A soon-to-be-published paper from a group at McMaster University is doing just this, with schizophrenic patients, EEG, and clozapine. Clozapine is an anti-psychotic, but like most psych meds, it doesn't work for everyone. The stakes are higher because the side effects are pretty nasty. Thus, motivation to assess in advance whether a patient is likely to respond to the medication.
The group took resting EEG from 23 schizophrenic patients whose clozapine responses were known, and extracted a bunch of potentially predictive features:
In our study, these features are statistical quantities including coherence
between all electrode pairs at various frequencies, correlation and
cross-correlation coefficients, mutual information between all sensor
pairs, absolute and relative power levels at various frequencies, the left-to-right hemisphere power ratio,
the anterior/posterior power gradient across many frequencies and
between electrodes (calculated using logarithm difference of power
spectral density values). These quantities can all be readily calculated
from the measured EEG signal.
They then used a machine learning algorithm (which I'm not going into – I know a little bit about this, enough to understand their explanation of their algorithm, but not enough to place it in a larger context) to identify 8 features that were significantly predictive of whether a patient would respond to clozapine. That is, they created an 8-dimensional space, with each patient's data represented as a point in that space defined by its score on each of these features/metrics, in which the clozapine responders and the clozapine non-responders formed two distinct clusters.

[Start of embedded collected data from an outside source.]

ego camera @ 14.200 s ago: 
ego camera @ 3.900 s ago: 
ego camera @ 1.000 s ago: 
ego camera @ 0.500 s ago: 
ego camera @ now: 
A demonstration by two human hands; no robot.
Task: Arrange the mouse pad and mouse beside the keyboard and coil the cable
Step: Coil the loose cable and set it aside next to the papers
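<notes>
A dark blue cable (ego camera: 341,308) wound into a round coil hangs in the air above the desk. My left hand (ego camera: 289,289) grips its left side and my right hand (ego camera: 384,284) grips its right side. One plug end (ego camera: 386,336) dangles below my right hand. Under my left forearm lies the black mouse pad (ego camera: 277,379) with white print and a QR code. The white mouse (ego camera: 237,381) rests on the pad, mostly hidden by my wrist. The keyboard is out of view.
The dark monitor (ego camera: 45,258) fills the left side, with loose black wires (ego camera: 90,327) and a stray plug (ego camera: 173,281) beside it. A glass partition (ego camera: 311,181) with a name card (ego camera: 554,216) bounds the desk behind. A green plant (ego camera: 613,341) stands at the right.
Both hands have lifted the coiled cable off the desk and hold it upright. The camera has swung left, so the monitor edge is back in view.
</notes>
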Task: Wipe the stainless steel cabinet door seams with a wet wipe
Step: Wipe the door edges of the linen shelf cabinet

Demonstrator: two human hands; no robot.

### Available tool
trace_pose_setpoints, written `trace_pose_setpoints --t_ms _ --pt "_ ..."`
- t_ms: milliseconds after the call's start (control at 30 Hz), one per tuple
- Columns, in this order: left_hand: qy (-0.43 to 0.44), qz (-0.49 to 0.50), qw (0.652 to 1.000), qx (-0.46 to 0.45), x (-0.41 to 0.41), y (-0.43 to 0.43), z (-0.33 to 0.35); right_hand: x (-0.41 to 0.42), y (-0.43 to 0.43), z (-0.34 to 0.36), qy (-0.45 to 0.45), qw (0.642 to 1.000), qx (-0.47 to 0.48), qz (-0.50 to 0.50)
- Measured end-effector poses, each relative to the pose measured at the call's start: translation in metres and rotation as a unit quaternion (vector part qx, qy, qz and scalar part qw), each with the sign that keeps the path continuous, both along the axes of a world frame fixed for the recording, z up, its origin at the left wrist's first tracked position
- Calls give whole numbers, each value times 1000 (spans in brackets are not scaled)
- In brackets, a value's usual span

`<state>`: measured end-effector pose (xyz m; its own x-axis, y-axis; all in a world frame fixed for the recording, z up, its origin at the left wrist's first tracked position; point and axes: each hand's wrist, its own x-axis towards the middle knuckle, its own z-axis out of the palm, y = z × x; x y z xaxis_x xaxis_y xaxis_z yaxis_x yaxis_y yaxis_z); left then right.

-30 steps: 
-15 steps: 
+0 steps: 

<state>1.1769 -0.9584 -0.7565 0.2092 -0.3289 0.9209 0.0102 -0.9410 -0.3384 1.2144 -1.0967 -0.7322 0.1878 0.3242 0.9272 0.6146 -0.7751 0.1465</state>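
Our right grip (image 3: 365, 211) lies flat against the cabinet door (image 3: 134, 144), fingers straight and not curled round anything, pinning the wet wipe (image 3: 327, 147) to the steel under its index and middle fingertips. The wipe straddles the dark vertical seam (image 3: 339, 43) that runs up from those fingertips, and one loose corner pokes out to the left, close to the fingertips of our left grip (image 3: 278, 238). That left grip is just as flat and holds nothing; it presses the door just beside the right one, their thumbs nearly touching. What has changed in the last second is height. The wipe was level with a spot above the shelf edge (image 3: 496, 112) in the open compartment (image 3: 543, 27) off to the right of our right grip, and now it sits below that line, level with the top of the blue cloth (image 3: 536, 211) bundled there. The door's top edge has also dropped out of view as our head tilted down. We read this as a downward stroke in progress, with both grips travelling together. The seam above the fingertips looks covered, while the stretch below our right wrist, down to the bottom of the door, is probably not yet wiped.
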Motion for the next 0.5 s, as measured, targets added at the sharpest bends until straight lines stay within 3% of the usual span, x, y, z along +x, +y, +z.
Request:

This is a 2-dimensional collapse of the 8-D space, and you can see the clustering of the responders (blue) and non-responders (white). Note that even on this training data set, there's some prediction error, which shows up as overlap between the clusters. The accuracy of the model at predicting response of patients in the training set was about 87%.
Which is nifty and all, but what's really nice is that they then used the model to predict clozapine responsiveness in a new group of 14 patients. (This is standard operating procedure in developing this sort of algorithm – find a set of parameters that works well on your training data, and then test it on unfamiliar data and see if it still performs well. The concern is that you might overfit the training data, and develop an algorithm that sorts those 23 subjects perfectly, but is at close to chance if you give it unfamiliar data.) The algorithm's accuracy on this test group was about 86%, very similar to the accuracy on the training set, and definitely high enough to be useful as a clinical tool.
Of course this is clearly still pilot work – 37 participants is not enough to change the standard of treatment – but it's a very cool study, both for the EEG analysis/feature selection process, and the accuracy of response prediction.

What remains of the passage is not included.